Work instructions: When a line of the records contains "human", copy it.

══════════

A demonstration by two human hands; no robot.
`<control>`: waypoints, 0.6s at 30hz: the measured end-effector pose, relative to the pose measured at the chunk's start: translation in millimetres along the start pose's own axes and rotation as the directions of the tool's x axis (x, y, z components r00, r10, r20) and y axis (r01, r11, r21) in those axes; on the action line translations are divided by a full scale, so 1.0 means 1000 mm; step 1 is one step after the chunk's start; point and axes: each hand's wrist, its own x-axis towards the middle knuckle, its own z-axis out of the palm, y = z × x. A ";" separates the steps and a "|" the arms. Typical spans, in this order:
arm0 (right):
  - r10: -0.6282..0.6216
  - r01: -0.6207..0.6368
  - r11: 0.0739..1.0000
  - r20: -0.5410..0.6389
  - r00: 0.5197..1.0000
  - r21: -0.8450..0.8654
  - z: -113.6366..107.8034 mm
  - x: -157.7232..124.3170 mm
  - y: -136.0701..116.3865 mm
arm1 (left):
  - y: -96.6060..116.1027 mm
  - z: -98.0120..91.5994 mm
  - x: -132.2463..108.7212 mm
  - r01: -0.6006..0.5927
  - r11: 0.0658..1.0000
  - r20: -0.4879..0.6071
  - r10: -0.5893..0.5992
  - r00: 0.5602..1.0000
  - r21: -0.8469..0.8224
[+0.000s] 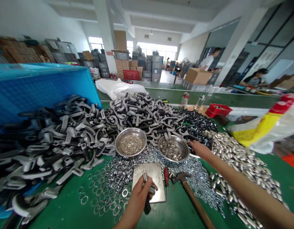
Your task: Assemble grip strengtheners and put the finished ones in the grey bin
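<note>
Over a flat metal plate, my left hand is closed around a black-and-metal handle part, with a coil spring standing out of its top. My right hand stretches out to the edge of a heap of small black-headed parts, fingers extended and their tips partly lost among the pieces. Beside it sits a steel bowl of small metal pins. A second steel bowl holds tiny metal pieces. A red screwdriver and a claw hammer lie right of the plate.
Grey-and-black handles are heaped across the back and left, spilling from a blue crate. Metal rings, small nuts and metal sleeves cover the green table. A red box and glass jars stand behind. Other people work farther back.
</note>
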 end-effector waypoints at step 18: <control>0.105 -0.150 0.215 0.130 0.986 0.965 -0.033 -0.174 -0.271 | 0.006 -0.011 -0.030 -0.164 0.984 -0.110 0.156 0.982 -0.072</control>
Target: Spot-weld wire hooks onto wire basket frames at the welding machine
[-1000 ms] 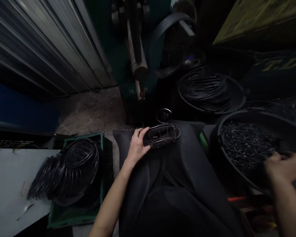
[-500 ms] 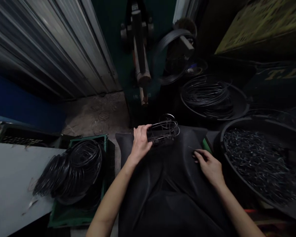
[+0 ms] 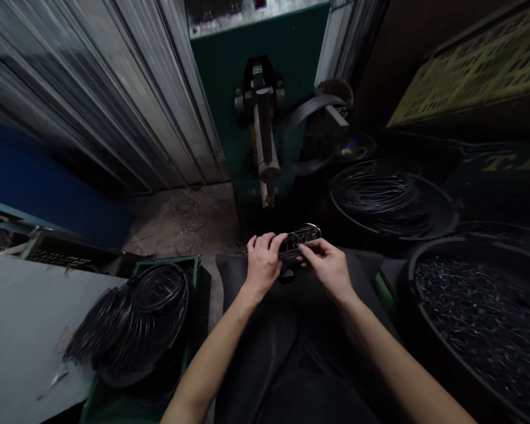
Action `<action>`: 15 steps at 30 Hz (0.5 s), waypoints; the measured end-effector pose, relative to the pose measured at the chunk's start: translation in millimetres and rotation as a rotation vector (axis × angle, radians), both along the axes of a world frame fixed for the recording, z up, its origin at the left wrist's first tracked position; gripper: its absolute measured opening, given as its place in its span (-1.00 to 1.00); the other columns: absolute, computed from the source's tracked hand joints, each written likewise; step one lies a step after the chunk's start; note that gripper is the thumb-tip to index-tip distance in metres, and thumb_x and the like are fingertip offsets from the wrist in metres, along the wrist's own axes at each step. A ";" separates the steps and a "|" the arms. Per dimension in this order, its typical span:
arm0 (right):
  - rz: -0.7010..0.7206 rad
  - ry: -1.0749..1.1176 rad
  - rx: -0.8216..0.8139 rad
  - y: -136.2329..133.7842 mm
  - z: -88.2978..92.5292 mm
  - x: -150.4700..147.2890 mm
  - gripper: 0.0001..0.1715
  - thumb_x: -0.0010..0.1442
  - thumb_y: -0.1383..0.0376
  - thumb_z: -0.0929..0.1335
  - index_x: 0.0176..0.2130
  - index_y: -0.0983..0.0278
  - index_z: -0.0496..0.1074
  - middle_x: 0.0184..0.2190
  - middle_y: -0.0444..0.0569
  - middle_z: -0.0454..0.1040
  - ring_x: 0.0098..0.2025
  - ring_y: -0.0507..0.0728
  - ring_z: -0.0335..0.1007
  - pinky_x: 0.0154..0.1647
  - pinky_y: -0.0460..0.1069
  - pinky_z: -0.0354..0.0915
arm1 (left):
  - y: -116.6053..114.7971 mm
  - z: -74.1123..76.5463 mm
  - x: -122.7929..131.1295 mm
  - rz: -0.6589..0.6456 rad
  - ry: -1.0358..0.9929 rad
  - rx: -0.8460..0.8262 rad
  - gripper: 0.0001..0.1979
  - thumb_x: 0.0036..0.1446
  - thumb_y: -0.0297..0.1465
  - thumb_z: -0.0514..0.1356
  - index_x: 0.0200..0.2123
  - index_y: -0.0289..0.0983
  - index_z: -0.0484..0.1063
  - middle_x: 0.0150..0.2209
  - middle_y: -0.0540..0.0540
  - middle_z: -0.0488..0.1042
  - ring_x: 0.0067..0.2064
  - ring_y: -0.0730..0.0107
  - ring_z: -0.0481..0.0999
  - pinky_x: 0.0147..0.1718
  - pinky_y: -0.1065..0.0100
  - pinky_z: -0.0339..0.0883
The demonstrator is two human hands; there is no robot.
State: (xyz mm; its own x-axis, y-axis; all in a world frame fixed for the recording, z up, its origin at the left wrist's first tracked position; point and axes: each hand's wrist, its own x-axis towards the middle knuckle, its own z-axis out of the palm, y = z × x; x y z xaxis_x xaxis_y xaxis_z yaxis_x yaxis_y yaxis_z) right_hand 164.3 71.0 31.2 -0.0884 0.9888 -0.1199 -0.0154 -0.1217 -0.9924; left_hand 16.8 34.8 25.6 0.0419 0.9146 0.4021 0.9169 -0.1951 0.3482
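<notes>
My left hand (image 3: 264,265) is closed round the near left side of a small round wire frame (image 3: 308,234), made of thin shiny metal rods. The frame is held tilted above the dark apron (image 3: 291,335) over my lap. My right hand (image 3: 329,265) is at the frame's right side, its thumb and forefinger pinched together. The thin wire piece in that pinch is mostly hidden by the fingers, and I cannot tell whether it touches the frame. In front of the hands stand the rod-like electrodes (image 3: 267,153) of a green machine (image 3: 216,76).
To the right is a black tub (image 3: 417,294) of small wire pieces; behind it, a basin (image 3: 446,221) holds wire rings. At left, a green crate (image 3: 196,271) carries stacked wire rings (image 3: 128,312) beside a pale board (image 3: 22,330). A yellow crate (image 3: 472,76) stands back right.
My right hand has moved left from beside the tub to the wire frame. My left hand still holds the frame. The whole view has shifted, with the machine appearing lower.
</notes>
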 end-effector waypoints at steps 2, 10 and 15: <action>-0.007 0.019 -0.001 1.9 -4.1 -4.9 -0.57 -0.11 0.01 0.47 -0.40 0.30 0.41 -0.48 -0.07 0.48 -0.44 0.12 0.49 -0.48 -0.06 0.43 | 0.1 0.2 -1.9 0.004 0.004 -0.002 -0.36 -0.12 -0.64 0.13 0.07 -0.15 0.18 -0.03 -0.14 0.34 0.02 0.18 0.34 0.04 0.05 0.15; 0.029 0.052 -0.083 -4.2 -9.7 -3.0 -0.61 -0.10 0.08 0.48 -0.37 0.30 0.43 -0.44 -0.06 0.49 -0.41 0.11 0.50 -0.50 -0.10 0.40 | -0.7 3.7 -9.6 0.004 0.027 0.000 -0.39 -0.09 -0.63 0.14 0.08 -0.20 0.18 -0.02 -0.17 0.36 0.01 0.18 0.34 -0.01 0.12 0.13; 0.012 0.090 -0.081 5.4 -8.3 -10.7 -0.58 -0.15 0.07 0.49 -0.38 0.31 0.43 -0.44 -0.07 0.48 -0.41 0.11 0.49 -0.54 -0.11 0.34 | -1.8 5.2 -9.0 -0.010 0.097 0.048 -0.47 -0.02 -0.63 0.11 0.06 -0.21 0.23 -0.04 -0.19 0.38 -0.03 0.20 0.37 0.01 0.10 0.09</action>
State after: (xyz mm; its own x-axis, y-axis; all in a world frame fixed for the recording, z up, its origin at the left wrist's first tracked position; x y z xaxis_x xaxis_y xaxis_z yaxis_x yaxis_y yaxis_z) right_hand 153.6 76.4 22.9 -0.1140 0.9750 -0.1909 -0.1018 -0.2026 -0.9740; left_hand 7.8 33.1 30.8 0.0917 0.8940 0.4387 0.9439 -0.2184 0.2477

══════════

Result:
A demonstration by two human hands; no robot.
The demonstrator is two human hands; there is no robot.

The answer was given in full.